§ **The problem**:
The pictures stay out. Please retype every line below exactly.

§ **Recorded information**:
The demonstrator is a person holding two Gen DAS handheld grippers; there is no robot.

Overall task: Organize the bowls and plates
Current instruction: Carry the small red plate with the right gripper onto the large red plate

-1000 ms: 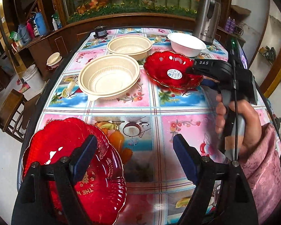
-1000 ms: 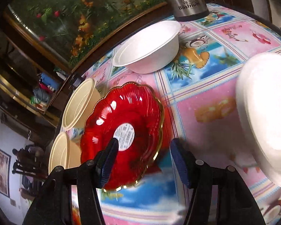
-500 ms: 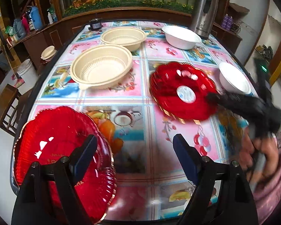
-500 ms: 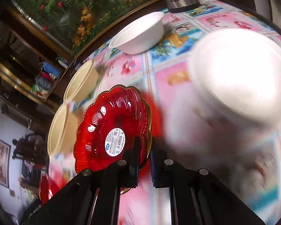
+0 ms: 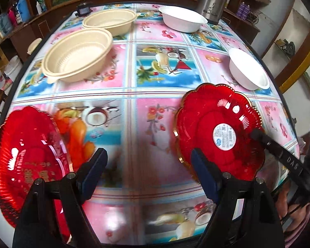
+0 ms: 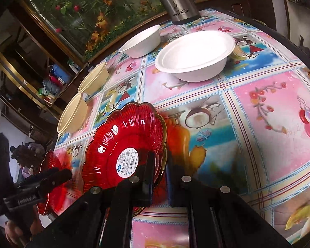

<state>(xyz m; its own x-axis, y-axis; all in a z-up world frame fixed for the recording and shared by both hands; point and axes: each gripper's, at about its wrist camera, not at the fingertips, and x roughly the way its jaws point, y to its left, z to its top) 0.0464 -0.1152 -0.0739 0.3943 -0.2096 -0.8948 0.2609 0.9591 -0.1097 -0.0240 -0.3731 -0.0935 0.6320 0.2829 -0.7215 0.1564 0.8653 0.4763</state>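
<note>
1. While my left gripper [image 5: 148, 173] hangs with jaws wide and empty over the table [image 5: 132, 86], I see one red plate [image 5: 24, 161] at its left and the labelled red plate [image 5: 219, 128] at its right.
2. My right gripper [image 6: 160, 177] is clamped on the labelled red plate's [image 6: 122, 144] rim, tilted above the tablecloth; white bowls [image 6: 194, 55] sit beyond.

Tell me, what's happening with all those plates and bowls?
A person is tidying the table with two hand-held grippers. The right gripper is pinched shut on the rim of the stickered red plate, carrying it tilted above the table. The left gripper is open, near the other red plate. Two beige bowls and two white bowls wait, unstacked.
</note>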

§ **Problem solution**:
The demonstrator is a person holding two Gen DAS handheld grippers; there is no robot.

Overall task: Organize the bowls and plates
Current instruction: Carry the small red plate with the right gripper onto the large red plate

-1000 ms: 
-1000 ms: 
-500 ms: 
-500 ms: 
+0 ms: 
+0 ms: 

<state>(xyz m; its own x-axis, y-axis; all in a z-up world frame fixed for the recording and shared by both hands; point and axes: each gripper's, at about its wrist camera, not at the fingertips, and x roughly the way its jaws point, y to its left, z to its top) 0.0464 -0.1152 -0.0739 0.3943 -0.2096 -0.8948 0.2609 0.9591 -0.1097 -0.0240 -0.3731 -0.0935 0.6320 0.2829 -0.7215 0.1564 0.8653 0.4763</state>
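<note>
1. While my left gripper [image 5: 148, 173] hangs with jaws wide and empty over the table [image 5: 132, 86], I see one red plate [image 5: 24, 161] at its left and the labelled red plate [image 5: 219, 128] at its right.
2. My right gripper [image 6: 160, 177] is clamped on the labelled red plate's [image 6: 122, 144] rim, tilted above the tablecloth; white bowls [image 6: 194, 55] sit beyond.

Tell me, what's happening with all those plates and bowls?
A person is tidying the table with two hand-held grippers. The right gripper is pinched shut on the rim of the stickered red plate, carrying it tilted above the table. The left gripper is open, near the other red plate. Two beige bowls and two white bowls wait, unstacked.
</note>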

The exercise was answered in full.